Нельзя непосредственно внутренно не возмутиться за себя. Слушай дальше. Сначала стало противно и не могла скрыть долго, безнадежно как-то противно. Но я знаю, что это не должно, это ощущение противности остаться. Я победила <его> в себе. Сначала было желание оставить их себе смаковать и себя, себя унести. Для всех осталась. Ната, уткнувшись в книгу, читала почти вслух что-то, не слушая. А я сначала, когда Кузнечик сказал, что я угнетенная, говорю, что мне просто противно и больше ничего. Потом преодолела и думаю, до конца доведу. Пусть. Кузнечик спрашивает его, — а как Тата, по-твоему (они на «ты»), имеет «гнилость»? (Иными словами, чувствуешь ли ты сладострастие, имеешь ли похотливую слюнявость, карамазовщину?) Сначала как-то мямлил полу хохоча, а потом говорит, когда уж и я сказала, что да, говорит, да, некоторые части имеют «гниленькость». Я уж после окончательно себя одолела и решила его разжигать до какого-нибудь пункта. Начали опять говорить. Не помню последовательности. Скажу отрывки. Кузнечик доказывал, что гнилость — ощущение — есть болезнь, декадентство. Я пыталась выяснить, какой Карташев представляет себе идеал гниленькости, влечения — отдельное ли это имеет в нем место, зависит ли это у него от эстетики, если взять в чистом виде, или же идеал влечения может быть и некрасивый, даже до старухи с отвислым животом. Говорит — если, не смешивая в себе с другими требованиями, других сторон своего «я», то не… зависит; (то есть я хотела узнать — правда ли это у него есть эта похотливость).
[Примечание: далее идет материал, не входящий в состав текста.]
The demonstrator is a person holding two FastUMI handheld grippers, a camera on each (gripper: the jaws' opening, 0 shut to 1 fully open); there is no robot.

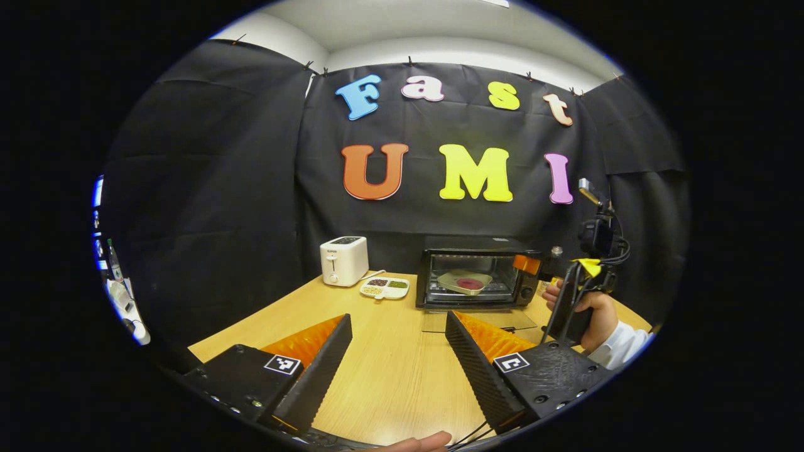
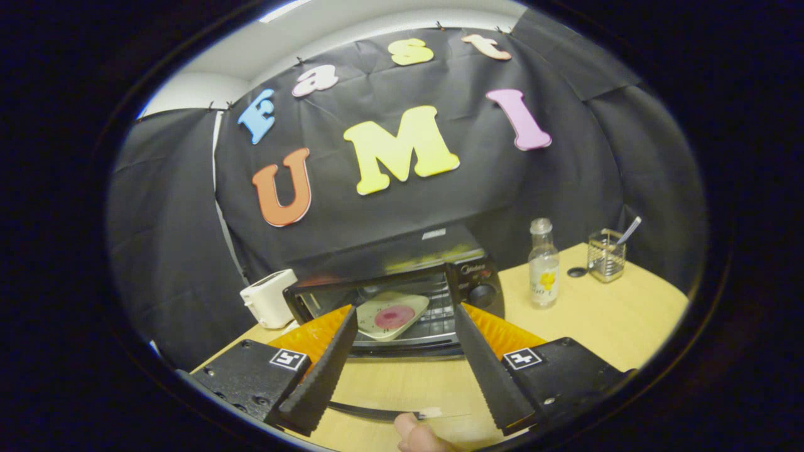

В чистом виде вот это что значит: он говорит, как будто бы изысканный развратник, даже до растления детей, со слюнным течением, масляными глазами: «я люблю мяконьких, нежненьких девочек». Все ему говорила, но отвлеченно, не от себя, а чтоб выяснить только, говорю — это «и — цыпленочку» (так!). Говорит — «да, не скрываю. Я всегда понимал Карамазова, думал, что мое ощущение похоже. И не скрываю!» При этом до глубины возмущается, искренно, когда говорит: «вы мне навязываете „не мое“, что мне нужен брак. Мне говорят: вам надо бабу!» Я ему и говорю — конечно, иначе аскетизм опять. «Да, тут, безусловно, нужен и аскетизм, я не могу не ненавидеть мужчин. А женщин, как более закрытых в этом, мне точно скучно. От того, что я не желаю брачной любви и не хочу детей, я теряю мало, а приобретаю много». (Я чую, что, может быть, все это голова.) Говорю: инстинкт вы ваш утверждаете — почему не утверждаете до конца? А головой решаете, что не должно быть. Рассердился.